*WHAT IS REQUIRED:* Some lines hold the string "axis". Copy all of them from the material that follows.

*SOURCE DATA:*
__________________________________________________

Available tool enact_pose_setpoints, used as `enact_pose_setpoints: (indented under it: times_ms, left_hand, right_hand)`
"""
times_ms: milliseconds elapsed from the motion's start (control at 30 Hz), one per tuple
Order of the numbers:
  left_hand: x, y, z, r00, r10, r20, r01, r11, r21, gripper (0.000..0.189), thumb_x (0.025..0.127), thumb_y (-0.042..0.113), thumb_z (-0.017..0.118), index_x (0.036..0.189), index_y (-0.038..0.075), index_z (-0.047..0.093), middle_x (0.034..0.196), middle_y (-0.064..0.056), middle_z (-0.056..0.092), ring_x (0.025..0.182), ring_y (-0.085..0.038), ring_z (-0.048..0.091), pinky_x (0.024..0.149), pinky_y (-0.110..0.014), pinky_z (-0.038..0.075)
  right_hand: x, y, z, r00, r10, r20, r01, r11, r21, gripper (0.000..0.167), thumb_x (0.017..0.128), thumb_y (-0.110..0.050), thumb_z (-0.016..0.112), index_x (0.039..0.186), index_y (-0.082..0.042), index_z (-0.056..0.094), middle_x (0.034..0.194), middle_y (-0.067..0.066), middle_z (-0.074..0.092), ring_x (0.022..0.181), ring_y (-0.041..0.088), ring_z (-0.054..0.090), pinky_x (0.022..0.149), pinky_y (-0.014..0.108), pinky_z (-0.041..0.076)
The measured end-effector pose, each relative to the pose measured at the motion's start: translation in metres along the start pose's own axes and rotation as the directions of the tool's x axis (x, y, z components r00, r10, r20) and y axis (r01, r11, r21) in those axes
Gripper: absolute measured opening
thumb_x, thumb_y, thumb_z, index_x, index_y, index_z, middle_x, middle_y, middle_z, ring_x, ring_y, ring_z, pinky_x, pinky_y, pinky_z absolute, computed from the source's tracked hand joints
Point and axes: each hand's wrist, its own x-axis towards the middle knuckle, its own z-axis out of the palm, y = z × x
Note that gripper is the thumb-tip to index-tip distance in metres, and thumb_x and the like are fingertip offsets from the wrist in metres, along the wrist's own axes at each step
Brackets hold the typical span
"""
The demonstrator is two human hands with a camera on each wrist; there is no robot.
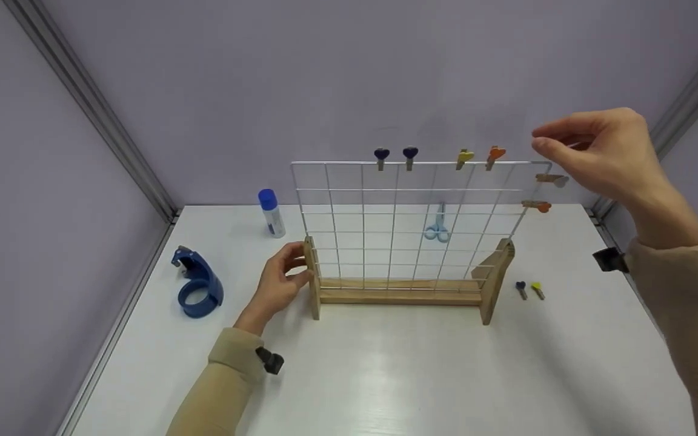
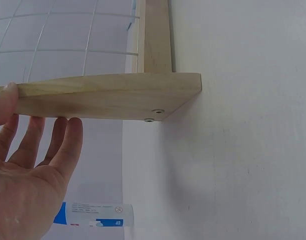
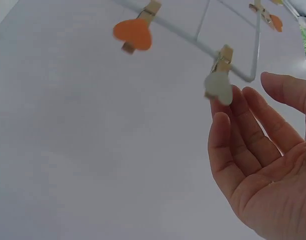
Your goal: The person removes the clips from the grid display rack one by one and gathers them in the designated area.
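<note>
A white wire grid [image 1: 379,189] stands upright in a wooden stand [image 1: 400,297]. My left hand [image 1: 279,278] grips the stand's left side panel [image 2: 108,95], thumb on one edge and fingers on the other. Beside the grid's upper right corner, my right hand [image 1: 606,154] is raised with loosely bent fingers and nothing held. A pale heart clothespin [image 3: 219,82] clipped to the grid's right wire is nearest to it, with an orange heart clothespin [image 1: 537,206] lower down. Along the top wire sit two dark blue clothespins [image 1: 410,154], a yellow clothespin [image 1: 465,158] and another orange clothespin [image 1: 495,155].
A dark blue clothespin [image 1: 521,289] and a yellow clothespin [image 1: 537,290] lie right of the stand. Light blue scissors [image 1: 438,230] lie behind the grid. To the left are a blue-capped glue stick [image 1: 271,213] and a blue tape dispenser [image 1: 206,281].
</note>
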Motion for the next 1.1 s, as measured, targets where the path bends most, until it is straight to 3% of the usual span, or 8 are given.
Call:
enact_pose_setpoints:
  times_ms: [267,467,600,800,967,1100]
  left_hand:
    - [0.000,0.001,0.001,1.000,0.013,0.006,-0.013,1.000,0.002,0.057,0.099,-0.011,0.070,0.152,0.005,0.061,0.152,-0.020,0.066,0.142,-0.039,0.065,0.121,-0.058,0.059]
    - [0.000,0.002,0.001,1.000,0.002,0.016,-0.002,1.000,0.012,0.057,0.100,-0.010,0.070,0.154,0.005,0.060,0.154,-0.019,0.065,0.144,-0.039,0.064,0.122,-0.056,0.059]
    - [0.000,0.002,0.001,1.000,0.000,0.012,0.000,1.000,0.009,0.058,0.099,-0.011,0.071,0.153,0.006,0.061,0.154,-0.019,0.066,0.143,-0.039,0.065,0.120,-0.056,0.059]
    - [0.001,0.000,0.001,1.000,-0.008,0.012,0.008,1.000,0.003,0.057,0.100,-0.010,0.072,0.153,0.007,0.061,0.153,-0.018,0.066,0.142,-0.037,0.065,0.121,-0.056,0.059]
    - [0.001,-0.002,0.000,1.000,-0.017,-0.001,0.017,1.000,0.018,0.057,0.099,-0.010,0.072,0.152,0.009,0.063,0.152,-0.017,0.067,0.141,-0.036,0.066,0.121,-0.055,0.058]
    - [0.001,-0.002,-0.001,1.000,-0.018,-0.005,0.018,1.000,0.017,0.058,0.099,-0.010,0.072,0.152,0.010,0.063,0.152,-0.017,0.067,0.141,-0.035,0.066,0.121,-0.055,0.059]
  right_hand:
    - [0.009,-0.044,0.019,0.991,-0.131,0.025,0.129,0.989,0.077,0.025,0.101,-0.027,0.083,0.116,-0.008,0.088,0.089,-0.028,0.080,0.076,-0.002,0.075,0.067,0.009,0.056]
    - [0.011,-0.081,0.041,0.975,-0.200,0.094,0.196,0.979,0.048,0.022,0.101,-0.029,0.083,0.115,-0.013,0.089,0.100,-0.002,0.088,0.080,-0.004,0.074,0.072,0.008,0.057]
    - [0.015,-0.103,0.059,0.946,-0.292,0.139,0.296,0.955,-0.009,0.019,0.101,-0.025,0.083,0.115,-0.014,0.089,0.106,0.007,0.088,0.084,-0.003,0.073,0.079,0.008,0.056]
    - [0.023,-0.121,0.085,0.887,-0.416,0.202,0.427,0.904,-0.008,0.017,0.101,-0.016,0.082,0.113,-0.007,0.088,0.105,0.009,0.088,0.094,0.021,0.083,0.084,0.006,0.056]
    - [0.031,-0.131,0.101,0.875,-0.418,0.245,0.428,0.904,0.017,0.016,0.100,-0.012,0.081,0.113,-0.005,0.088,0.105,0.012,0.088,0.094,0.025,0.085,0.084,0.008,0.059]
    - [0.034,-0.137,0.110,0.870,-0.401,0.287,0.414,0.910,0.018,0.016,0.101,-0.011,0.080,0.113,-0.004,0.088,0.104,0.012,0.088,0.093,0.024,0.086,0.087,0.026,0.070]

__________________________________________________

*OUTPUT:*
The measured end-effector pose, each relative to the pose measured at the motion's start: translation in metres along the start pose's own axes and rotation as the directions of the tool's x axis (x, y, z components r00, r10, r20) and y axis (r01, r11, r21) in those axes
Point and axes: each hand's wrist, its own x-axis towards the middle knuckle, its own z-axis out of the palm, y = z × x

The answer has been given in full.